=== Exercise aim ===
Exact copies of all the entries are needed.

=== Exercise data ===

★ ★ ★ ★

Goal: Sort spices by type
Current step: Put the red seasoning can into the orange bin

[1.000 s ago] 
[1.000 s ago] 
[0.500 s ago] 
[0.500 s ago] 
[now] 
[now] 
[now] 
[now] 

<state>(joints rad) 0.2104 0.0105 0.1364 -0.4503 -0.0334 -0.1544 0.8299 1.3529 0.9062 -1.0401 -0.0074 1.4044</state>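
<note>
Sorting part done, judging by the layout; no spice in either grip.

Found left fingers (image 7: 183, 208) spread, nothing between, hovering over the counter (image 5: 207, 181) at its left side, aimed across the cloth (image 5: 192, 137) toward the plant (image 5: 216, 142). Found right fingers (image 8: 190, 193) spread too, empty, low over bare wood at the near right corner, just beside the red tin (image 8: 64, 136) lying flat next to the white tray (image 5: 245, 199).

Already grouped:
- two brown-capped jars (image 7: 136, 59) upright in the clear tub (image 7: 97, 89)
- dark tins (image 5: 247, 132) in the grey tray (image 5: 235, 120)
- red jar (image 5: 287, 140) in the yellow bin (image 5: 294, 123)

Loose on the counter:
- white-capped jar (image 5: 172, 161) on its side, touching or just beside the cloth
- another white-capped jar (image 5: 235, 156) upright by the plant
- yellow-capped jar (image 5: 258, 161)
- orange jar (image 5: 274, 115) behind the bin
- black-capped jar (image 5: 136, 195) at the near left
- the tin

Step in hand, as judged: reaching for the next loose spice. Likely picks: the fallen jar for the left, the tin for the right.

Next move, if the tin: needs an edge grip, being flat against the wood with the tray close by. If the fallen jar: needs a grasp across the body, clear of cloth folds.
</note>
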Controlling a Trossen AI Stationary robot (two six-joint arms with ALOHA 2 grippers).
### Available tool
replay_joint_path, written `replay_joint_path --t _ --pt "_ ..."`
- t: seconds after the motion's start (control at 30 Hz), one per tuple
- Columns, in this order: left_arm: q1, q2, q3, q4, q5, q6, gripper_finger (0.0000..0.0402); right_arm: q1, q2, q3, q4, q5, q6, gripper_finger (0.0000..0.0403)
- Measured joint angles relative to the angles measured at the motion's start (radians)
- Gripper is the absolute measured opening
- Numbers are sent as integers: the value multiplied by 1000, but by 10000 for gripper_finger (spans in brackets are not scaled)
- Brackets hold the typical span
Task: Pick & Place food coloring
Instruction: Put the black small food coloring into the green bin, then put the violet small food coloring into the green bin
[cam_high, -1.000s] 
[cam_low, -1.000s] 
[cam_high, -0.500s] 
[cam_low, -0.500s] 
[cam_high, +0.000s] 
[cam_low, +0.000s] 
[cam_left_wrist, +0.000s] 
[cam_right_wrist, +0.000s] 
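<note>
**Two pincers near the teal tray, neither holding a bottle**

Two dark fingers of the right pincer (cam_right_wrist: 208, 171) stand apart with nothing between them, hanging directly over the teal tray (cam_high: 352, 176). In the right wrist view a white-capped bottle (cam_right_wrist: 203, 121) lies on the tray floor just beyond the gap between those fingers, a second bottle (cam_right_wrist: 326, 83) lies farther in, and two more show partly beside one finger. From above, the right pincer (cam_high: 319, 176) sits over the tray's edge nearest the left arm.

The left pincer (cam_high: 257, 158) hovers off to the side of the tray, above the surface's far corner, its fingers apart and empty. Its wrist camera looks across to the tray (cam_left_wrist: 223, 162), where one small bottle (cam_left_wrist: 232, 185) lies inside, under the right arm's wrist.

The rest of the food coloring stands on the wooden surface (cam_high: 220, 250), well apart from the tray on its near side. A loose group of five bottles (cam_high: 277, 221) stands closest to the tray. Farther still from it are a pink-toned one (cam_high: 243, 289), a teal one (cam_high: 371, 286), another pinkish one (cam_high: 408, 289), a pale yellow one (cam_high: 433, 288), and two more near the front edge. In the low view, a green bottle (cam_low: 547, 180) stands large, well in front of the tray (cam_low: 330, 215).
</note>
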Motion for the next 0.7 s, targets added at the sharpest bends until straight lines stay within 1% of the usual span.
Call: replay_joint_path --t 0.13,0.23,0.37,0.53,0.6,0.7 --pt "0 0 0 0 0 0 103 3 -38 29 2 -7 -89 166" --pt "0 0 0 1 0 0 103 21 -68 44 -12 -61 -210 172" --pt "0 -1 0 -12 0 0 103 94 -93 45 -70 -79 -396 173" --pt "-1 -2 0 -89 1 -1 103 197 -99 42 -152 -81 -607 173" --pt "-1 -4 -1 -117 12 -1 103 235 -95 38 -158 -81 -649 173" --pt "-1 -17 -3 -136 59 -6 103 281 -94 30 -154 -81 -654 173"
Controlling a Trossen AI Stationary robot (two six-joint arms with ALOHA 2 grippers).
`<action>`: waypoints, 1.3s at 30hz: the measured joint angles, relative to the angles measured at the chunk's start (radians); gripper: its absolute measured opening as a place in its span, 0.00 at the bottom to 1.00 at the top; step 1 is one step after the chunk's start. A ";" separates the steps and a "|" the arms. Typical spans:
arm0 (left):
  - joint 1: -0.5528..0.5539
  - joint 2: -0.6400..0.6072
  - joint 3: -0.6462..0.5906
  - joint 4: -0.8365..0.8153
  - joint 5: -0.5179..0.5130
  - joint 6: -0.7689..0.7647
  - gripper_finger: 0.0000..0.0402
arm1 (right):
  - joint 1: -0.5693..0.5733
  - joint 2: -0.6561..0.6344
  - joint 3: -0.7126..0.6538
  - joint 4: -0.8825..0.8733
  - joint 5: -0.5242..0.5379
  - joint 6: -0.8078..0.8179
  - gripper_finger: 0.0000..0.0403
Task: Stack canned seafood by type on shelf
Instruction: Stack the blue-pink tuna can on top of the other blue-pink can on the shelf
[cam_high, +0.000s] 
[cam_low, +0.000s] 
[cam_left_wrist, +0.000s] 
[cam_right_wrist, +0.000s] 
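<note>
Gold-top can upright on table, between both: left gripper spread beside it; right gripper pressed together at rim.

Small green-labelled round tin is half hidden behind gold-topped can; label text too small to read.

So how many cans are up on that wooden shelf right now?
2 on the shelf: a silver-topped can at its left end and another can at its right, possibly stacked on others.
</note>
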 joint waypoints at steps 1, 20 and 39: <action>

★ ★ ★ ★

=== Exercise response ===
Goal: Sort spices by type
Current step: Put the red seasoning can into the orange bin

[1.000 s ago] 
[1.000 s ago] 
[0.500 s ago] 
[0.500 s ago] 
[now] 
[now] 
[now] 
[now] 

<state>(joints rad) 0.2104 0.0105 0.1364 -0.4503 -0.0334 -0.1544 0.8299 1.3529 0.9062 -1.0401 -0.0074 1.4044</state>
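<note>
Sorting part done, judging by the layout; no spice in either grip.

Found left fingers (image 7: 183, 208) spread, nothing between, hovering over the counter (image 5: 207, 181) at its left side, aimed across the cloth (image 5: 192, 137) toward the plant (image 5: 216, 142). Found right fingers (image 8: 190, 193) spread too, empty, low over bare wood at the near right corner, just beside the red tin (image 8: 64, 136) lying flat next to the white tray (image 5: 245, 199).

Already grouped:
- two brown-capped jars (image 7: 136, 59) upright in the clear tub (image 7: 97, 89)
- dark tins (image 5: 247, 132) in the grey tray (image 5: 235, 120)
- red jar (image 5: 287, 140) in the yellow bin (image 5: 294, 123)

Loose on the counter:
- white-capped jar (image 5: 172, 161) on its side, touching or just beside the cloth
- another white-capped jar (image 5: 235, 156) upright by the plant
- yellow-capped jar (image 5: 258, 161)
- orange jar (image 5: 274, 115) behind the bin
- black-capped jar (image 5: 136, 195) at the near left
- the tin

Step in hand, as judged: reaching for the next loose spice. Likely picks: the fallen jar for the left, the tin for the right.

Next move, if the tin: needs an edge grip, being flat against the wood with the tray close by. If the fallen jar: needs a grasp across the body, clear of cloth folds.
</note>
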Controlling a Trossen AI Stationary robot (two six-joint arms with ALOHA 2 grippers).
### Available tool
replay_joint_path, written `replay_joint_path --t _ --pt "_ ..."`
- t: seconds after the motion's start (control at 30 Hz), one per tuple
- Columns, in this order: left_arm: q1, q2, q3, q4, q5, q6, gripper_finger (0.0000..0.0402); right_arm: q1, q2, q3, q4, q5, q6, gripper_finger (0.0000..0.0403)
- Measured joint angles relative to the angles measured at the motion's start (radians)
- Gripper is the absolute measured opening
- Numbers are sent as integers: the value multiplied by 1000, but by 10000 for gripper_finger (spans in brackets are not scaled)
- Brackets hold the typical span
Task: Pick & Place food coloring
Instruction: Put the black small food coloring into the green bin, then put the violet small food coloring into the green bin
[cam_high, -1.000s] 
[cam_low, -1.000s] 
[cam_high, -0.500s] 
[cam_low, -0.500s] 
[cam_high, +0.000s] 
[cam_low, +0.000s] 
[cam_left_wrist, +0.000s] 
[cam_right_wrist, +0.000s] 
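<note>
**Two pincers near the teal tray, neither holding a bottle**

Two dark fingers of the right pincer (cam_right_wrist: 208, 171) stand apart with nothing between them, hanging directly over the teal tray (cam_high: 352, 176). In the right wrist view a white-capped bottle (cam_right_wrist: 203, 121) lies on the tray floor just beyond the gap between those fingers, a second bottle (cam_right_wrist: 326, 83) lies farther in, and two more show partly beside one finger. From above, the right pincer (cam_high: 319, 176) sits over the tray's edge nearest the left arm.

The left pincer (cam_high: 257, 158) hovers off to the side of the tray, above the surface's far corner, its fingers apart and empty. Its wrist camera looks across to the tray (cam_left_wrist: 223, 162), where one small bottle (cam_left_wrist: 232, 185) lies inside, under the right arm's wrist.

The rest of the food coloring stands on the wooden surface (cam_high: 220, 250), well apart from the tray on its near side. A loose group of five bottles (cam_high: 277, 221) stands closest to the tray. Farther still from it are a pink-toned one (cam_high: 243, 289), a teal one (cam_high: 371, 286), another pinkish one (cam_high: 408, 289), a pale yellow one (cam_high: 433, 288), and two more near the front edge. In the low view, a green bottle (cam_low: 547, 180) stands large, well in front of the tray (cam_low: 330, 215).
</note>
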Motion for the next 0.7 s, targets added at the sharpest bends until straight lines stay within 1% of the usual span.
Call: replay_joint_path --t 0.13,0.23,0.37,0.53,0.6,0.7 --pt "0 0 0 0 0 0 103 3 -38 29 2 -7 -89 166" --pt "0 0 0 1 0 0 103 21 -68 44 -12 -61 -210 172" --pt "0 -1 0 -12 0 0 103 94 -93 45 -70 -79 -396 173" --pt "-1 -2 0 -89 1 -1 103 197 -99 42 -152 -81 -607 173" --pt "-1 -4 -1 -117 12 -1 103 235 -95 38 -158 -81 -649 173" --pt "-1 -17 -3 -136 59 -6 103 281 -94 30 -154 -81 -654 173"
Controlling a Trossen AI Stationary robot (two six-joint arms with ALOHA 2 grippers).
`<action>`: waypoints, 1.3s at 30hz: the measured joint angles, relative to the angles measured at the chunk's start (radians); gripper: its absolute measured opening as a place in its span, 0.00 at the bottom to 1.00 at the top; step 1 is one step after the chunk's start. A ";" separates the steps and a "|" the arms. Typical spans:
arm0 (left):
  - joint 1: -0.5528..0.5539
  - joint 2: -0.6400..0.6072
  - joint 3: -0.6462..0.5906
  - joint 4: -0.8365..0.8153
  - joint 5: -0.5179..0.5130
  - joint 6: -0.7689..0.7647
  - gripper_finger: 0.0000..0.0402
arm1 (right):
  - joint 1: -0.5693..0.5733
  - joint 2: -0.6561..0.6344
  - joint 3: -0.7126..0.6538
  - joint 4: -0.8825..0.8733
  - joint 5: -0.5242..0.5379
  - joint 6: -0.8078..0.8179
  - gripper_finger: 0.0000..0.0403
Task: Stack canned seafood by type on shelf
Instruction: Stack the blue-pink tuna can on top of the other blue-pink can on the shelf
[cam_high, +0.000s] 
[cam_low, +0.000s] 
[cam_left_wrist, +0.000s] 
[cam_right_wrist, +0.000s] 
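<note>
Gold-top can upright on table, between both: left gripper spread beside it; right gripper pressed together at rim.

Small green-labelled round tin is half hidden behind gold-topped can; label text too small to read.

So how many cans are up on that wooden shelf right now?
2 on the shelf: a silver-topped can at its left end and another can at its right, possibly stacked on others.
</note>
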 joint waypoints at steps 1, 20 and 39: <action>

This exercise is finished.